Exercise aim:
Copy out each line featuring the string "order" from the entries beneath.
*** Material shown ***
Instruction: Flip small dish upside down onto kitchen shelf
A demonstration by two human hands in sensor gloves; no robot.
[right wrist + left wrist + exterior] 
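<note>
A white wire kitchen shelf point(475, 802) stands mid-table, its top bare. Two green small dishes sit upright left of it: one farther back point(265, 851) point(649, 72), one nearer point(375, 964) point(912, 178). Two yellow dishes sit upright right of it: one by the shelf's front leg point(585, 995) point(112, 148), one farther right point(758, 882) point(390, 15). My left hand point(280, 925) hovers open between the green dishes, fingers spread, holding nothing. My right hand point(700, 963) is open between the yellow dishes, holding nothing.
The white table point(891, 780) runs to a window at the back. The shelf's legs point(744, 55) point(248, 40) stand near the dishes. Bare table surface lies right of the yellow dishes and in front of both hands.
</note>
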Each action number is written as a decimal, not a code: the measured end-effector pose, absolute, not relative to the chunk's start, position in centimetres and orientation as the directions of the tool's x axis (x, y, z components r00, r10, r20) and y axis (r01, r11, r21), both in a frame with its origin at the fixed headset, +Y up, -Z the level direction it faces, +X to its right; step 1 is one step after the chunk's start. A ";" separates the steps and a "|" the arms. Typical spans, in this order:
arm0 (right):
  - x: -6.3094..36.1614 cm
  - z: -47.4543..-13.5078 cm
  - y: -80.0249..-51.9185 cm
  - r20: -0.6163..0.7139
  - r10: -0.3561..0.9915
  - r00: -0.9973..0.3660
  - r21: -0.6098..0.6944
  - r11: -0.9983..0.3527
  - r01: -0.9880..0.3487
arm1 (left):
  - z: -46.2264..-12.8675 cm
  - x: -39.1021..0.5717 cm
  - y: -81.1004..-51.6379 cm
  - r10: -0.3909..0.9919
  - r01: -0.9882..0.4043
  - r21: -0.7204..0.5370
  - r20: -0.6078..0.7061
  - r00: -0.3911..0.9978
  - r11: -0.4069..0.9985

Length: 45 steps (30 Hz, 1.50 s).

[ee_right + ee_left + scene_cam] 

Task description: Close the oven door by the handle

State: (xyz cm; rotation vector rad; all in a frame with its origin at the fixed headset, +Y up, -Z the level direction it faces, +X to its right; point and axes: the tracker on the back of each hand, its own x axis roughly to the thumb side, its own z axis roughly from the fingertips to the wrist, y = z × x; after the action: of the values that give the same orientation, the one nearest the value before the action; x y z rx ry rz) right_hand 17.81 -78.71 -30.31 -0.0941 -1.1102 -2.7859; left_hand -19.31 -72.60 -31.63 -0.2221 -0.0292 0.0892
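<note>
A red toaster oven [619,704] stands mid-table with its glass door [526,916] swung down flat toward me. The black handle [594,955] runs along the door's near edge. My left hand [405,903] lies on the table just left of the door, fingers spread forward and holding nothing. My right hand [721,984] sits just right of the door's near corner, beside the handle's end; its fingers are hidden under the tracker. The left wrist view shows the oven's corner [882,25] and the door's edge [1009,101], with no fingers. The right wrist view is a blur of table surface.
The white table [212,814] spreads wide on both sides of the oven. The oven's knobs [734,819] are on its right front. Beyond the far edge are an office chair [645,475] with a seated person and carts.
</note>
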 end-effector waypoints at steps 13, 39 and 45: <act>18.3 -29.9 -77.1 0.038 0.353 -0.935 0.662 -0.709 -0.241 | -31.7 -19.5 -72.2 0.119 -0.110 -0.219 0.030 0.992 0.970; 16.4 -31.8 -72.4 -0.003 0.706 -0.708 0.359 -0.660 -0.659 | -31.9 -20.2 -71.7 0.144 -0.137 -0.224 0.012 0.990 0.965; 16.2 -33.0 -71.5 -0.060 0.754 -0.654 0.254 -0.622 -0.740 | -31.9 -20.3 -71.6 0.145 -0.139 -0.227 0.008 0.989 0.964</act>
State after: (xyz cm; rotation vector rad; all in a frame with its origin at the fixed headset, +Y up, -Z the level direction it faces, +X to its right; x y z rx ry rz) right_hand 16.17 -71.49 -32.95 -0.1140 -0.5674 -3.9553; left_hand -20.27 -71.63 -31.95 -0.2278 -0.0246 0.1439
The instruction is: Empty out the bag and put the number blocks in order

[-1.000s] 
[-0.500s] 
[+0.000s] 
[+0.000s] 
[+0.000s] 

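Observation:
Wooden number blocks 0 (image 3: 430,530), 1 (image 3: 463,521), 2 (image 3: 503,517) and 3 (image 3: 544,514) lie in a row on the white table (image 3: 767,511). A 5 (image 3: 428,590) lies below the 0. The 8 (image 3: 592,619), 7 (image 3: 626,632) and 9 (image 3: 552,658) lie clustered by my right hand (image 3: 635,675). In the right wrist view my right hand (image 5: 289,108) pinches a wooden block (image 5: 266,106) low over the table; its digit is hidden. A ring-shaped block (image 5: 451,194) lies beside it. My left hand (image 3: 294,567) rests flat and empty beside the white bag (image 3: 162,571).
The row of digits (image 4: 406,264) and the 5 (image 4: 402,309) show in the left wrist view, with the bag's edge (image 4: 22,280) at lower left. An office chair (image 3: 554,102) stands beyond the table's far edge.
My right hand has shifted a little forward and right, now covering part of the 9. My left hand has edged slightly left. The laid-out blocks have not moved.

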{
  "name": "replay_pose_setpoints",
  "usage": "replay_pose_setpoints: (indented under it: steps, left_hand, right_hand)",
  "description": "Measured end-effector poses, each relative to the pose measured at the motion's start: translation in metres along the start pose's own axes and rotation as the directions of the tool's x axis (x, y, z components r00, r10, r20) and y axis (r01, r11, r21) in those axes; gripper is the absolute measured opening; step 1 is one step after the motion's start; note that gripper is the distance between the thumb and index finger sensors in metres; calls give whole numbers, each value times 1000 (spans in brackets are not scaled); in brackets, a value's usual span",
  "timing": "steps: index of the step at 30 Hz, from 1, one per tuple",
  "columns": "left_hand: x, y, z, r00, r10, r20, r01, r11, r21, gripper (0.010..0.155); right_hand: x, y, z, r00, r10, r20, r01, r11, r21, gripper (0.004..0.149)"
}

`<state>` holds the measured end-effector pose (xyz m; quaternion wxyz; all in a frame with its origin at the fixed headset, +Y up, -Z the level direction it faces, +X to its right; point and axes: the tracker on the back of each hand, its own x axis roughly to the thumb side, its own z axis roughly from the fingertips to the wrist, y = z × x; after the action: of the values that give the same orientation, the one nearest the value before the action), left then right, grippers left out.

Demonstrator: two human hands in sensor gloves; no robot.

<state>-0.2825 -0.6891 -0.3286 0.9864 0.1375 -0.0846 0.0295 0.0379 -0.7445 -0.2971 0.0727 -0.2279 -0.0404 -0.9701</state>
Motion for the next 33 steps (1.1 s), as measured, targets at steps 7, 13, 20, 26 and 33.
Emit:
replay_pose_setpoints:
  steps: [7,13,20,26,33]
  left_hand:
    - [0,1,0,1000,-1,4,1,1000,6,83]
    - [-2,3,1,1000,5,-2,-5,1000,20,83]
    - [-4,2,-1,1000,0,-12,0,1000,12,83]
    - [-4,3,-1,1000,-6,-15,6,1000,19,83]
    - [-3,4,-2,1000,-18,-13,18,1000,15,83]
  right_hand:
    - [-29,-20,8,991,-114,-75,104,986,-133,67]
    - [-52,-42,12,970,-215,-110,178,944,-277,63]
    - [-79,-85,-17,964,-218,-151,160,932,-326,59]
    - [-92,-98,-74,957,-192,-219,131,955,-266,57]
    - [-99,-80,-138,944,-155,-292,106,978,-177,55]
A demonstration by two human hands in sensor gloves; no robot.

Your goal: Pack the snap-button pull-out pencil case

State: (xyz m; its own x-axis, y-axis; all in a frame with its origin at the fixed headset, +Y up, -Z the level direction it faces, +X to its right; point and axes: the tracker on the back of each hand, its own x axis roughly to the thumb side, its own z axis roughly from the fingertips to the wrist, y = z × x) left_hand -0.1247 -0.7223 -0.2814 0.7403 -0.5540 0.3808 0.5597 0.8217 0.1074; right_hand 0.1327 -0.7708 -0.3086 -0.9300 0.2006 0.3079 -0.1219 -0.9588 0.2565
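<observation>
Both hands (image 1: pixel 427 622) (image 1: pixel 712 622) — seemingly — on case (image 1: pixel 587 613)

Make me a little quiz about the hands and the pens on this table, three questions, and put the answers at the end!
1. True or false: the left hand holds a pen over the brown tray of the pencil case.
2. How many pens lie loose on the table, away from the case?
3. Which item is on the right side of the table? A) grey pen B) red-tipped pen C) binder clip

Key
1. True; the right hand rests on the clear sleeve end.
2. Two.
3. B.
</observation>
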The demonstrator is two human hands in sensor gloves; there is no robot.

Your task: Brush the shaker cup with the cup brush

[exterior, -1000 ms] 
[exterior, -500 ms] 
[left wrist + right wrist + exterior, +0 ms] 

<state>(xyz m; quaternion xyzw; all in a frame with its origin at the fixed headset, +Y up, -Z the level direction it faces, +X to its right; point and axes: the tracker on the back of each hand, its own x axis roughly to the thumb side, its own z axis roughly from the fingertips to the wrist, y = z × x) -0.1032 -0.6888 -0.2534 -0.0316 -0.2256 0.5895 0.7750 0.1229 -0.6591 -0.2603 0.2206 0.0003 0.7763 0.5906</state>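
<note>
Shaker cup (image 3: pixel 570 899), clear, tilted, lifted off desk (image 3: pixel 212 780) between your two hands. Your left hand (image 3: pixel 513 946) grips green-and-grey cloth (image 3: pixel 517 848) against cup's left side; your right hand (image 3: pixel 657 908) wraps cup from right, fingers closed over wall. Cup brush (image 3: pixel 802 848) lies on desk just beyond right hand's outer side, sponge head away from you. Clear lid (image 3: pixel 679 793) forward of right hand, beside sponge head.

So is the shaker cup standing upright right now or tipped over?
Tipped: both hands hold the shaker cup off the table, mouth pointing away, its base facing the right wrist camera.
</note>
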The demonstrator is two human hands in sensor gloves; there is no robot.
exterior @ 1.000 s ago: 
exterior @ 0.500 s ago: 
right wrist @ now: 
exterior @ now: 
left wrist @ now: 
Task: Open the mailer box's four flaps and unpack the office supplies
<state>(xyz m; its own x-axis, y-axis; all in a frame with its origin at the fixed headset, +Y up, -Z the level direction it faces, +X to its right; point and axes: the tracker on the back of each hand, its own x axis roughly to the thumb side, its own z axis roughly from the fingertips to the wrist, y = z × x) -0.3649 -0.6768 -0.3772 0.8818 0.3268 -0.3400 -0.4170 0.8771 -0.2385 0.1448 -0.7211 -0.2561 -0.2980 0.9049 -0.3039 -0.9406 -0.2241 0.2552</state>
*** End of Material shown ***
Reply:
Each action number is written as a decimal, not a code: the measured end-effector pose, absolute, not relative to the chunk's start, position in centimetres and orientation as the directions of the tool's x axis (x, y, z components r00, r10, r20) and y axis (r01, r11, r21), both in a frame with its origin at the fixed headset, +Y up, -Z the level direction it faces, +X to its right; step 1 is one step after the chunk's start. A ";" separates the steps and a "|" the arms. Typical spans, in this order:
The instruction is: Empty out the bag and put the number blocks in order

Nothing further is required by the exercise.